Per l’industria semplificare l’assortimento è un fattore strategico

di Riccardo Pastore (Lowendalmasai)

Una delle attività più “classiche” per ottimizzare la gestione dei prodotti è la creazione e applicazione di Sku (Stock-Keeping Unit): codici univoci che identificano una versione del prodotto, linea di prodotti, collezione o servizio. Spesso lo Sku è impiegato per individuare diverse versioni dello stesso prodotto.
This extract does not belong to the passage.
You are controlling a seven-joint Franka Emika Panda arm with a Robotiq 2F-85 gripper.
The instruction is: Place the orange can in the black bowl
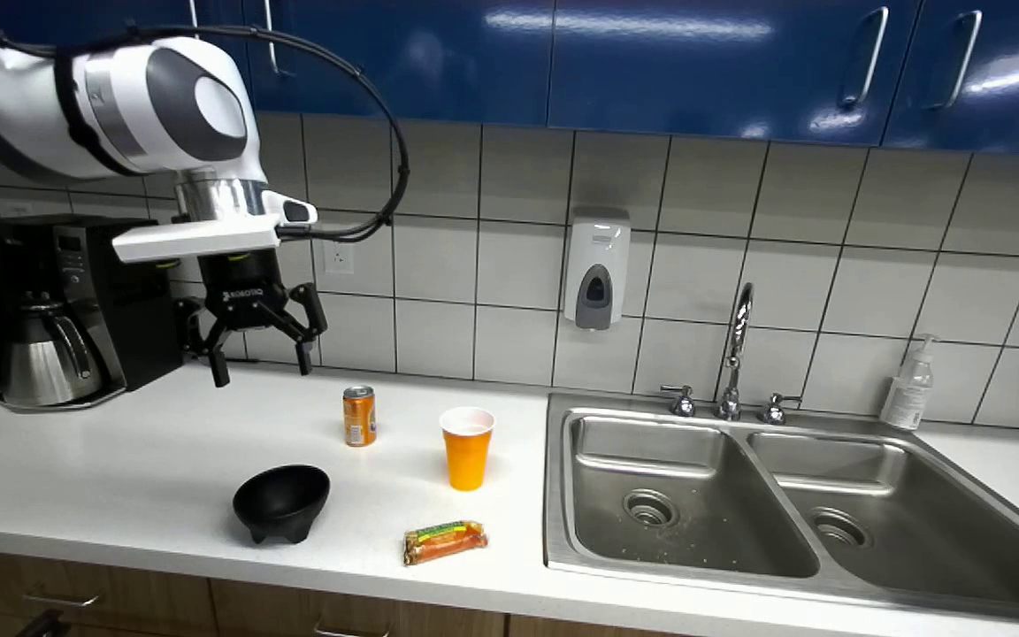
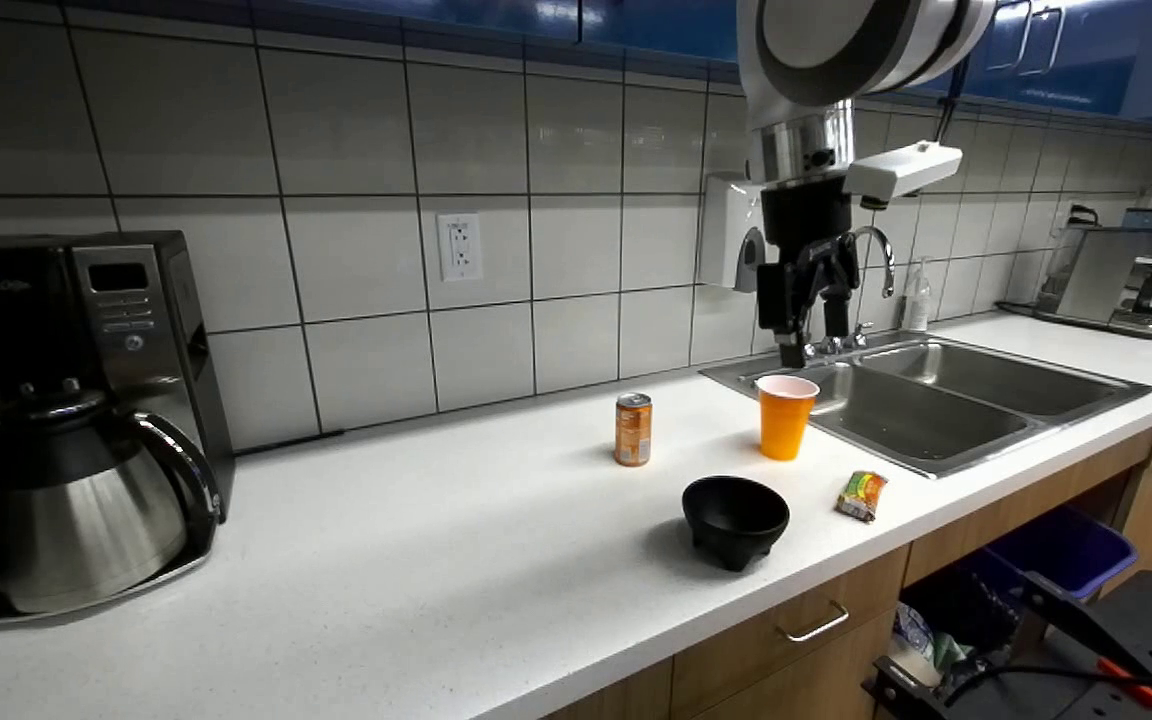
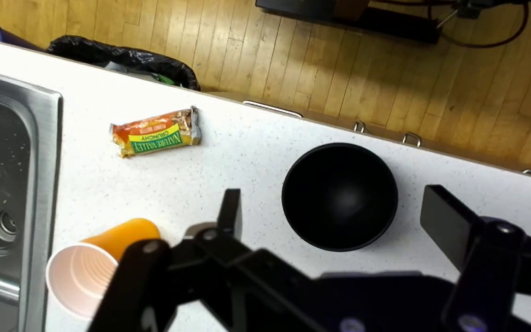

Esiste però un altro approccio che può portare risultati maggiori e più concreti in termini di risparmio di risorse e costi: vale a dire la mappatura di tutte le referenze prodotto, con l’obiettivo di suddividerle per profittabilità, individuando quelle referenze che performano bene con bassi costi fissi, quelle che performano bene ma i cui costi potrebbero essere ridotti, quelle ancora che producono una marginalità negativa a causa degli alti costi fissi e quelle infine che non contribuiscono positivamente al margine aziendale, nonostante i costi già contenuti.

Valore e costi
Una mappatura così dettagliata del proprio magazzino ha evidentemente un valore enorme per il management aziendale, il quale ha così a disposizione uno strumento in grado di supportarlo nelle scelte strategiche di sviluppo del business, come la decisione di puntare maggiormente sulle linee che performano bene, piuttosto che ridurre i costi di quelle non del tutto soddisfacenti, fino addirittura a chiudere intere linee o singole referenze con margine negativo. Per ottenere questo tipo di mappatura, è necessario effettuare un’analisi del conto economico per ciascuna referenza. Se si considera però che ci sono realtà che hanno a catalogo oltre 5.000 referenze, si può facilmente comprendere come in effetti questa sia un’attività che le aziende intraprendono con qualche difficoltà, principalmente per mancanza di tempo e risorse da dedicare. Infatti, la maggior parte delle aziende italiane non è strutturata per fare un conto economico per referenza, ma solo per linea prodotto.

Il conto economico
Per ricostruire un conto economico per referenza si deve partire dalla valutazione dei costi che incidono sulla referenza stessa, andando a includere anche quelle spese che tipicamente vengono poco considerate dalle aziende, come quelle relative alle attività di marketing e alla pubblicità, oppure al buyer che si occupa di acquistare prodotto e componenti. Alcune realtà hanno ad esempio evidenziato come il tempo e le risorse effettive che un buyer dedicava all’acquisizione di una specifica referenza, fossero eccessive per una referenza che, a conti fatti, veniva poco venduta. In casi come questo una delle scelte possibili potrebbe essere l’eliminazione della referenza dal catalogo. Prima di procedere in tal senso va tuttavia analizzato, insieme al product manager e al responsabile marketing, in che modo la referenza si inserisce all’interno della gamma prodotto. Può infatti accadere che nonostante la referenza produca un margine negativo, sia necessario mantenerla perché strategica per il completamento della gamma. In questo caso, per cercare delle aree di ottimizzazione è possibile avviare un’analisi del prezzo di vendita o di acquisto della referenza, in modo da comprendere se ci siano possibilità di trattativa sul prezzo di acquisto, o se si possa leggermente aumentare quello di vendita, senza ovviamente uscire dagli standard di mercato. A questo fine è strategico effettuare un benchmark della concorrenza, per valutare i prezzi applicati dai competitor e trovare un margine d’azione, in modo da consentire alla referenza di contribuire positivamente ai profitti aziendali.

Interventi in categoria
Ancora più complesso il riferimento alle aziende che operano con la gdo attraverso l’esposizione dei propri prodotti in display. Per queste realtà la valutazione del valore e del contributo che ogni referenza esposta porta serve per comprendere se può essere necessario ridisegnare e ripensare il display o la rotazione dei prodotti al suo interno.